We do not currently think there are any dependencies.

Appendix

Alternatives for using BoxLockNode as a placeholder for stack allocated objects

We currently re-used BoxLockNode in C2 to support the creation of a stack oop in the IdealGraph IR. While using BoxLockNode was a way forward to write the prototype code, we don’t think it is acceptable as a final solution because of the following reasons:

  • We had to add some special if/else statements to differentiate the use of the BoxLockNode for monitor and stack allocation purposes.
  • There was a register assignment issue related to BoxLockNode that caused registers to not be materialized in merge blocks during code generation time. We had to unmark BoxLockNode as a node that doesn’t generate code to allow the spill code to be correctly generated.
  • The code generated for BoxLockNode seems very inefficient, frequently re-materializing the stack location in a register. This creates a longer code sequence than desirable.

We reused SafepointScalarObjectNode, is this acceptable?

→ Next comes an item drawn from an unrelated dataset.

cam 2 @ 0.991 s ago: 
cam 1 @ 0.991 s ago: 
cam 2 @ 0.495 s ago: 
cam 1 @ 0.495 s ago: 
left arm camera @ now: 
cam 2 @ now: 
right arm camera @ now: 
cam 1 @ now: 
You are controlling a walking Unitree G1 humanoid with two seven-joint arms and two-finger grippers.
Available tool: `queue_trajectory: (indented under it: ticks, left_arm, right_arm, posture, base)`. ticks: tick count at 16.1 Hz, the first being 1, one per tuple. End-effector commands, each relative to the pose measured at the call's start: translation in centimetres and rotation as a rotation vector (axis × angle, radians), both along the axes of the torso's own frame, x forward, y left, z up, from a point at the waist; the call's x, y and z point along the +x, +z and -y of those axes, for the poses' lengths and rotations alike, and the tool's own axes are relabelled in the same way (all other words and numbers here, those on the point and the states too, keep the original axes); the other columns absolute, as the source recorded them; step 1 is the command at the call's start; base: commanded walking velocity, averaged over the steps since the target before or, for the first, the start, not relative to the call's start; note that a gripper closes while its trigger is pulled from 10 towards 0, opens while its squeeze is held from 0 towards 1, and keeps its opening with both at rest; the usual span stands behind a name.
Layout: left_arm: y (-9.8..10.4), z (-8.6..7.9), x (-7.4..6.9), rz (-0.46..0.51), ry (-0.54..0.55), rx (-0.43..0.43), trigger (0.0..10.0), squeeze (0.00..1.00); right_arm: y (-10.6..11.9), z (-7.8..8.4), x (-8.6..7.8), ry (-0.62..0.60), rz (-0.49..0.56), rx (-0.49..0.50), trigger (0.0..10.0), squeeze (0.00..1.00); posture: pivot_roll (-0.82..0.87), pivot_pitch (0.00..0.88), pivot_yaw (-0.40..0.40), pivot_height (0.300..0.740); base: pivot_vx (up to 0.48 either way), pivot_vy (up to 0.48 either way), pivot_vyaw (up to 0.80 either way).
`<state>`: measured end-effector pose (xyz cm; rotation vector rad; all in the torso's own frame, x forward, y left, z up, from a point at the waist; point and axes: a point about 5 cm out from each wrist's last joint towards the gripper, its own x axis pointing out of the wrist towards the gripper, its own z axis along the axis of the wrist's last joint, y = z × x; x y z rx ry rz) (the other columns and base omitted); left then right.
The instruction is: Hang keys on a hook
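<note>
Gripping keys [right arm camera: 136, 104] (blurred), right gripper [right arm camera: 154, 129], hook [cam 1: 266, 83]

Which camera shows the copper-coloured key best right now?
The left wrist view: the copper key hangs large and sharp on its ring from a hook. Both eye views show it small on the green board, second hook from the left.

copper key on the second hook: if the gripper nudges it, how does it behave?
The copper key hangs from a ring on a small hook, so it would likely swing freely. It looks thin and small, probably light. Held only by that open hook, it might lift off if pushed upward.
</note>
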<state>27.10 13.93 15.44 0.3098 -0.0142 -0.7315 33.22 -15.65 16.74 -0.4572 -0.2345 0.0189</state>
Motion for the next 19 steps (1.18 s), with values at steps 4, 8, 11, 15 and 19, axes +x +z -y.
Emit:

To support deoptimization of stack allocated object, we reused the SafepointScalarObjectNode that is currently used to heapify the eliminated allocations by scalar replacement. We reused this Node and added some additional flags and checks to differentiate the stack allocated objects from the scalar replaced objects. We are not sure if this is an acceptable solution or if we need to add another runtime node type to support stack allocated objects heapification.

When dealing with stack allocated objects in loops we need a lifetime overlap check. At the moment this check is very pessimistic and does an exhaustive search, can we do better?

By definition stack allocated objects reuse the memory location between loop iterations. Reusing the memory location can cause wrong application behavior if the next loop iteration uses the object from the previous loop iteration. There are subtle issues with equality operations using the object address, and with reading the object field values stored by a previous iteration while the object initialization remains inside the loop.

In order to retain correct program behavior, we run exhaustive search on all uses of objects allocated in a loop. If any of the uses lead back to the allocate node itself, we reject the allocation as a candidate for stack allocation. Essentially, we need to tell if the object allocation ever escapes the loop, including escaping into the next loop iteration. We are hoping for suggestions on how to make this check a bit more computationally efficient compared to what we have so far, or for a different check altogether. Typically, we could stack allocate an object inside a loop if the initialization of the object is eliminated, but the current limited check would avoid marking the object as a stack allocation candidate.

ArrayCopy helper calls that do barriers in runtime prevent stack allocation. Can we improve this with new helpers or an alternative approach?

Stack allocation of any reference arrays that have an ArrayCopy use with a runtime helper is not allowed. The runtime helpers will perform write barriers on the array and run into an issue with a stack allocated array object. One possible solution is to introduce a bounds check in the ArrayCopy barrier code, similar to the bounds check we added to the normal barriers. However, this approach might cause a regression in other places that do not use stack allocated objects. As an alternative we can generate a new set of ArrayCopy runtime helpers, which have bound checks in their write barriers, to be used by generated code with stack allocated objects.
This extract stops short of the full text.